Viagra protects cardiomyocytes against cell death

Virginia Commonwealth University researchers have shown that a widely used drug for treating erectile dysfunction, Viagra, reduces the death of heart cells under heart attack-like conditions in a laboratory model.

The results are a key finding that may help researchers develop a new treatment for patients with heart failure where the loss of cells is primarily due to cell suicide.

In the Journal of Biological Chemistry, published online Jan. 24, VCU researchers found that treatment with Viagra, generically known as sildenafil citrate, at clinically relevant concentrations produced therapeutic levels of nitric oxide (NO) in the heart cells of mice by increasing protein levels of two enzymes responsible for the synthesis of NO.

Employing a cellular model where heart attack-like conditions are simulated in a Petri dish, they demonstrated that NO produced from sildenafil inhibits cell death by stabilizing mitochondria, increasing the level of the anti-death protein, Bcl-2, and inhibiting caspase 3, the protein considered to be the ultimate weapon in cell suicide.

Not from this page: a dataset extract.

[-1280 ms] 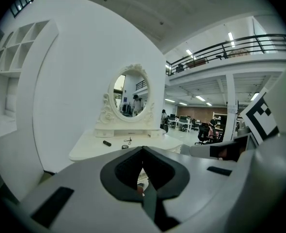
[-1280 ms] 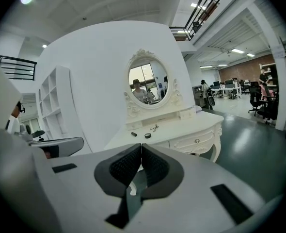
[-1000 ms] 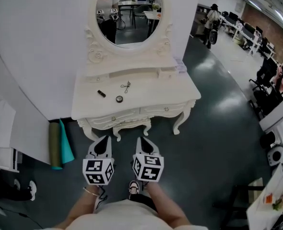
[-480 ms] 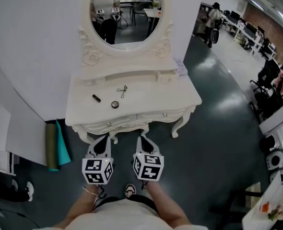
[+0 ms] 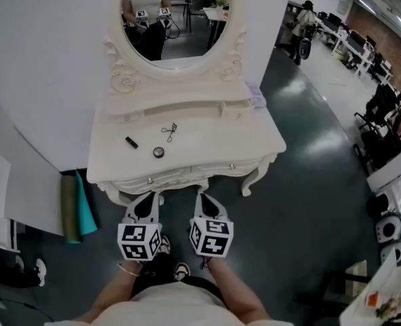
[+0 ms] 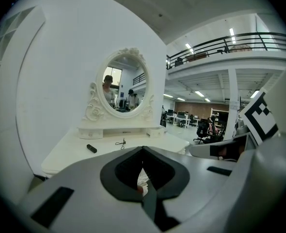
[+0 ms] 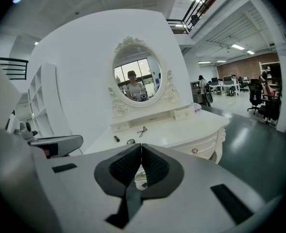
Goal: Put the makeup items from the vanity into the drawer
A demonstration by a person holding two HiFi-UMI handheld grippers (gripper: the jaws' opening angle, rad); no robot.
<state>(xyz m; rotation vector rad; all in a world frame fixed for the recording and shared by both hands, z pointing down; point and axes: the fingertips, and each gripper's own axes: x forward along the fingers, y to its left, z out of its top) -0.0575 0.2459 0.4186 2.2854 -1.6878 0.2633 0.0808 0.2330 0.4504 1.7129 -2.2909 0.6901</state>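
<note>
Eyelash curler [image 5: 168, 132], black tube [image 5: 130, 142] and small round case [image 5: 158, 152] lying apart on white bench [image 5: 221, 138] below oval mirror [image 5: 170, 19], left tool [image 5: 148, 197] and right tool [image 5: 202, 197] both closed and empty, short of bench front

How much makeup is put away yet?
None. The tube, curler and compact lie on the vanity; its drawers are shut. Nothing is in hand: the left gripper and right gripper are shut, empty, short of the vanity. Left: open a drawer, move all three.

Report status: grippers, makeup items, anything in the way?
Shut, empty: left gripper, right gripper, short of vanity. On top: black tube, round compact, eyelash curler; drawers closed. Nothing in the way.
</note>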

“This research has established a strong basis for the design of future studies targeted toward investigating the clinical effects of sildenafil on survival of heart muscle following a major heart attack,” said Rakesh C. Kukreja, Ph.D., professor of medicine, physiology and biochemistry at VCU, and lead author of the study.

“In addition, these findings suggest that this drug may slow or possibly reverse the progressive loss of heart cells during chronic heart failure in patients with coronary artery disease,” he said.

Researchers used heart cells prepared from genetically engineered mice that lack nitric oxide synthesizing enzymes. The model was particularly useful in studying the protective effect of sildenafil in heart muscle cells independent of any vascular effects or other types of cells, Kukreja said.

According to Kukreja, sildenafil not only protected against necrosis, accidental cell death occurring due to oxygen deprivation, but also against apoptosis, cell death following DNA fragmentation. Furthermore, the researchers found the presence of phosphodiesterase-5 (PDE-5), an enzyme responsible for the destruction of the cGMP molecule, in the heart cells. The cGMP is an intracellular messenger molecule that plays an important role in the dilation of arteries in the body. Sildenafil is able to preserve cGMP, and therefore dilation of the arteries by inhibiting PDE-5.

“These observations have far-reaching implications for the treatment of patients with heart failure where loss of cells is primarily due to apoptosis,” he said.

Kukreja and his colleagues began studying sildenafil in 2002 as part of an on-going research program into “preconditioning,” which is a way to protect the heart muscle from serious damage in the future by depriving it for very brief periods of blood flow and, therefore, oxygen. In papers published in the September 2002 issue of the American Journal of Physiology, and the March 2003 issue of Circulation Research, Kukreja and his colleagues observed a powerful, protective effect of sildenafil in the heart during experimental heart attack in animal models.

This research is supported by a grant from the National Institutes of Health.